*** Opening of Available records ***

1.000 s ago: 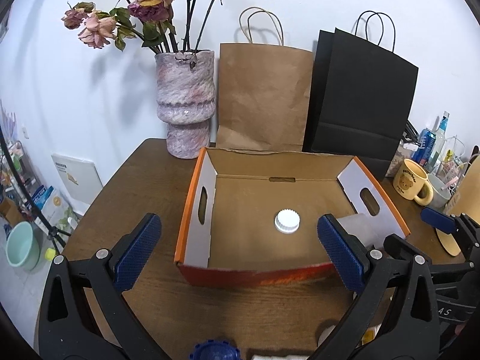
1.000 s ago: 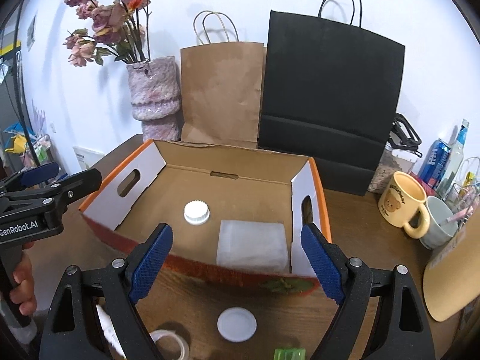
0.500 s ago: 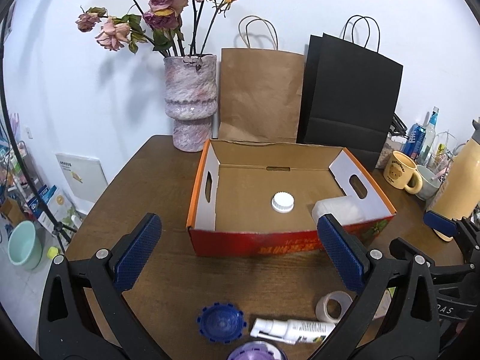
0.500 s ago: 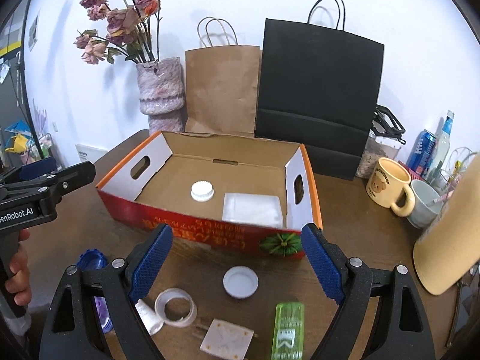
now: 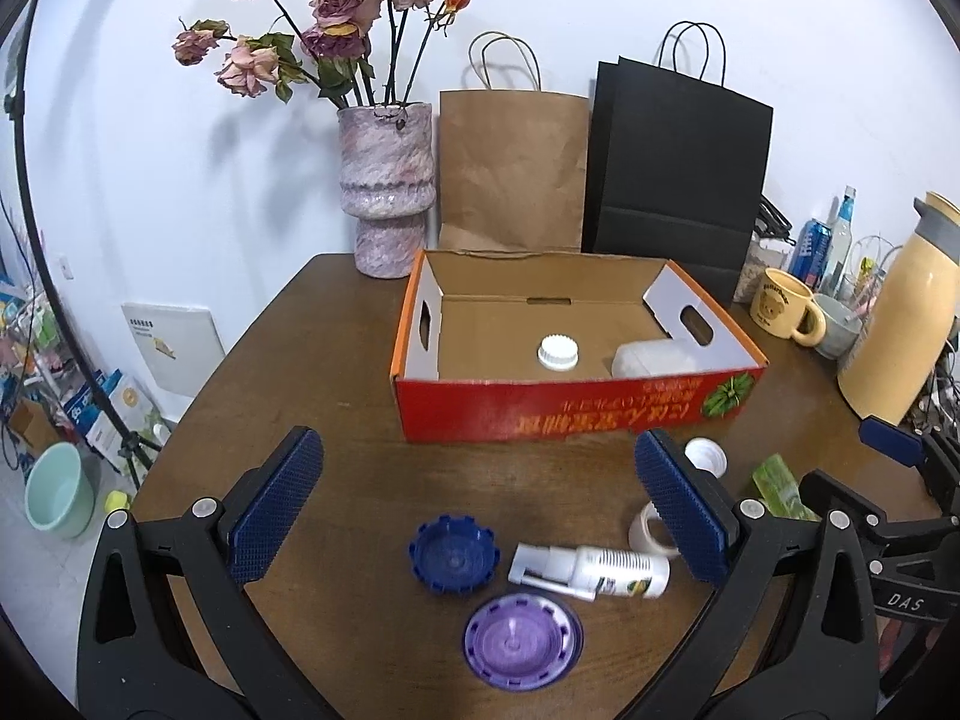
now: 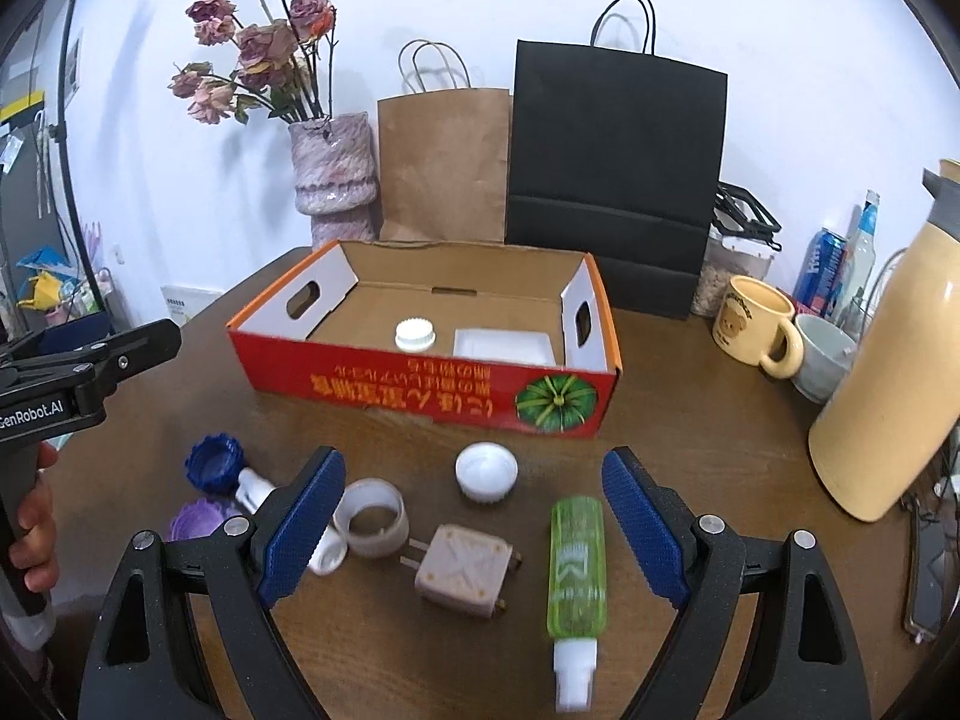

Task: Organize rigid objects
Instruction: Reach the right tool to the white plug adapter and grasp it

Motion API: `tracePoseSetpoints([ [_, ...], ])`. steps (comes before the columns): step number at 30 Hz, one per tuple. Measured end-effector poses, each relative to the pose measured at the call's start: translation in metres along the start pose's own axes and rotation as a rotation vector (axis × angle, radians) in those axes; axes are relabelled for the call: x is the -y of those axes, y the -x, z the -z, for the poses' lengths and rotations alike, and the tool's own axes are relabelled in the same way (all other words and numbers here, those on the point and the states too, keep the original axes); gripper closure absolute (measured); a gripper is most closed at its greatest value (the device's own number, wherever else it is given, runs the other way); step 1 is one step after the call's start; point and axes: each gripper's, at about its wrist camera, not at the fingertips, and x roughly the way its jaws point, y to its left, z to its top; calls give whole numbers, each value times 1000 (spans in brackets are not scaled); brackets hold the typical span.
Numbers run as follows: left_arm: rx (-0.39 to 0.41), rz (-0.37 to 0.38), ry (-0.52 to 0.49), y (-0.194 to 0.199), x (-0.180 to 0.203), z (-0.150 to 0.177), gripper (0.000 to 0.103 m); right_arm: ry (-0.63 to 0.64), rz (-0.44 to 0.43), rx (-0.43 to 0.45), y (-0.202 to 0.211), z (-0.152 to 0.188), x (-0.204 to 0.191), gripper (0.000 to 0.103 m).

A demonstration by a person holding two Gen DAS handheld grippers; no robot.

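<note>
A red cardboard box (image 5: 576, 414) stands mid-table with a white ribbed cap (image 5: 558, 352) and a white plastic container (image 5: 654, 357) inside. In front of it lie a blue cap (image 5: 453, 552), a purple cap (image 5: 522, 642) and a white spray bottle (image 5: 591, 570), under my open left gripper (image 5: 480, 504). My right gripper (image 6: 474, 528) is open and empty above a tape ring (image 6: 372, 516), a beige plug adapter (image 6: 465, 570), a white cap (image 6: 486, 471) and a green spray bottle (image 6: 576, 564).
Behind the box stand a vase of dried roses (image 5: 387, 192), a brown paper bag (image 5: 513, 168) and a black bag (image 5: 678, 174). At the right are a yellow mug (image 6: 753, 327), a grey cup (image 6: 825, 357) and a cream thermos (image 6: 888, 372). A hand (image 6: 33, 516) holds the left gripper's handle.
Both grippers have drawn back from the box toward the near table edge. The loose caps, bottles, tape ring and plug have come into view beneath them. Both stay open.
</note>
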Motion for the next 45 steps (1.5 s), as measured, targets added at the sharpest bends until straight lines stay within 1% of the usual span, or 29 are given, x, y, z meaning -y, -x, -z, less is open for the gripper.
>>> tracePoseSetpoints([
  [10, -19, 5, 1, 12, -4, 32, 0, -8, -1, -12, 18, 29, 3, 12],
  [15, -27, 20, 6, 14, -7, 45, 0, -6, 9, -32, 19, 42, 4, 12],
  [22, -44, 22, -19, 10, -10, 68, 0, 12, 20, -61, 14, 59, 5, 12],
  [27, -60, 21, -2, 3, -15, 74, 0, 22, 36, -78, 8, 68, 6, 12],
  [31, -74, 21, 7, -1, -16, 77, 0, 17, 31, -75, 4, 69, 6, 12],
  [37, -78, 27, 3, -2, -15, 79, 0, 49, 22, -81, -11, 65, -7, 12],
  [39, -82, 23, -8, -2, -12, 80, 0, 60, 27, -92, -18, 63, -11, 12],
  [42, -96, 23, -25, -5, -8, 82, 0, 61, 7, -127, -32, 61, -12, 12],
  [45, -108, 30, -34, -6, -6, 83, 0, 64, 9, -140, -41, 59, -12, 13],
])
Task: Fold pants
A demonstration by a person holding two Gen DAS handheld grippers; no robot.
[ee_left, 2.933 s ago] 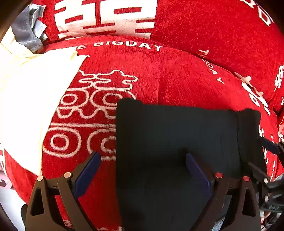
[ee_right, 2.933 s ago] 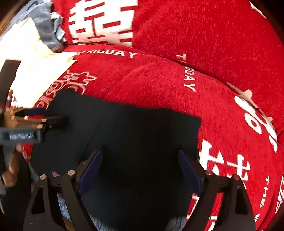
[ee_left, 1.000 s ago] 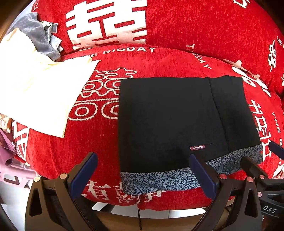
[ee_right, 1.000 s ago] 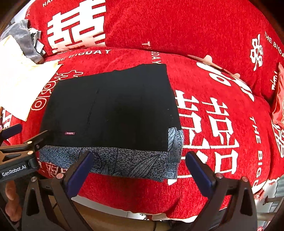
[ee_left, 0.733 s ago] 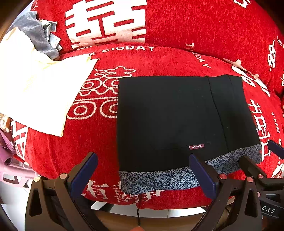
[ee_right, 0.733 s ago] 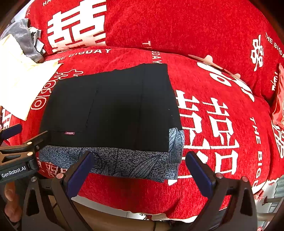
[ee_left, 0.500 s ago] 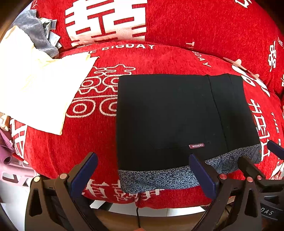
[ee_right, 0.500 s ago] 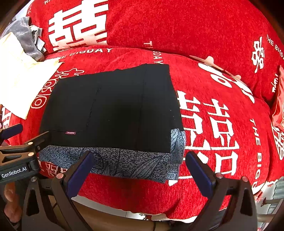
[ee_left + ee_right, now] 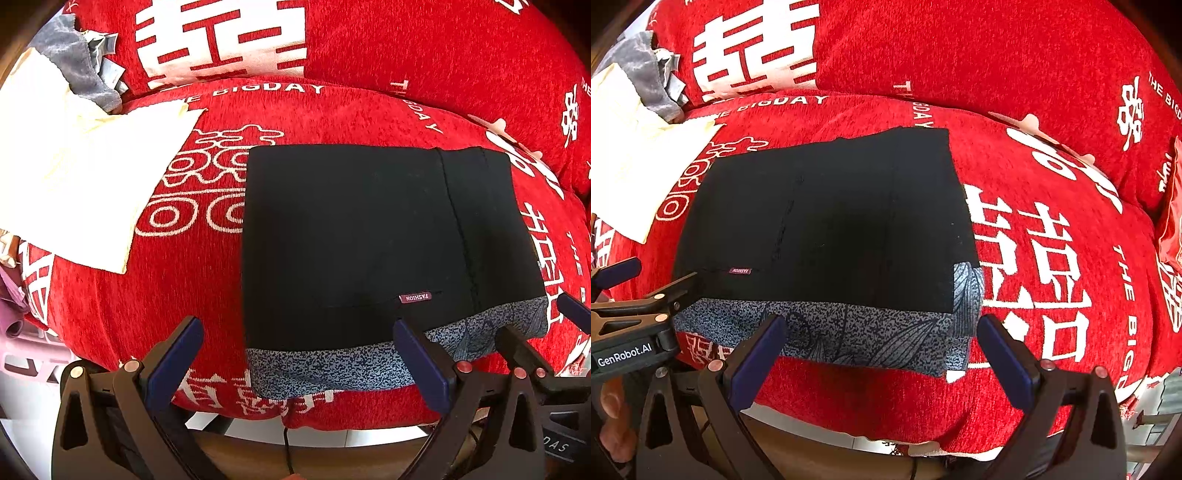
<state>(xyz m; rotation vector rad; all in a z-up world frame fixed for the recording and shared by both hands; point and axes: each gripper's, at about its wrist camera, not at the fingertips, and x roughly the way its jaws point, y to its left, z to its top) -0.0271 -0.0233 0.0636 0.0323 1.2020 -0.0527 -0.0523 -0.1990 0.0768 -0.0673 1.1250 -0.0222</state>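
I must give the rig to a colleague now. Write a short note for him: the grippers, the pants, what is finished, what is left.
Left gripper: open, empty, off the sofa's front edge.
Right gripper: open, empty, beside it.
Pants: folded into a flat black rectangle on the red sofa cushion, patterned grey band toward the front edge.
Done: the fold looks complete.
Left: probably nothing, or one last tidy of the right corner.

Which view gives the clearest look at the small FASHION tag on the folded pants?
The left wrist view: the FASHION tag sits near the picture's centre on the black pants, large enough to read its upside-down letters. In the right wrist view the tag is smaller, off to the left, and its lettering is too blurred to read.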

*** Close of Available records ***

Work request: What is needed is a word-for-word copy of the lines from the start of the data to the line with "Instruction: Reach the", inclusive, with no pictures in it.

Your solution:
1.000 s ago: 
1.000 s ago: 
0.500 s ago: 
0.500 s ago: 
now: 
now: 

Task: Organize rigid objects
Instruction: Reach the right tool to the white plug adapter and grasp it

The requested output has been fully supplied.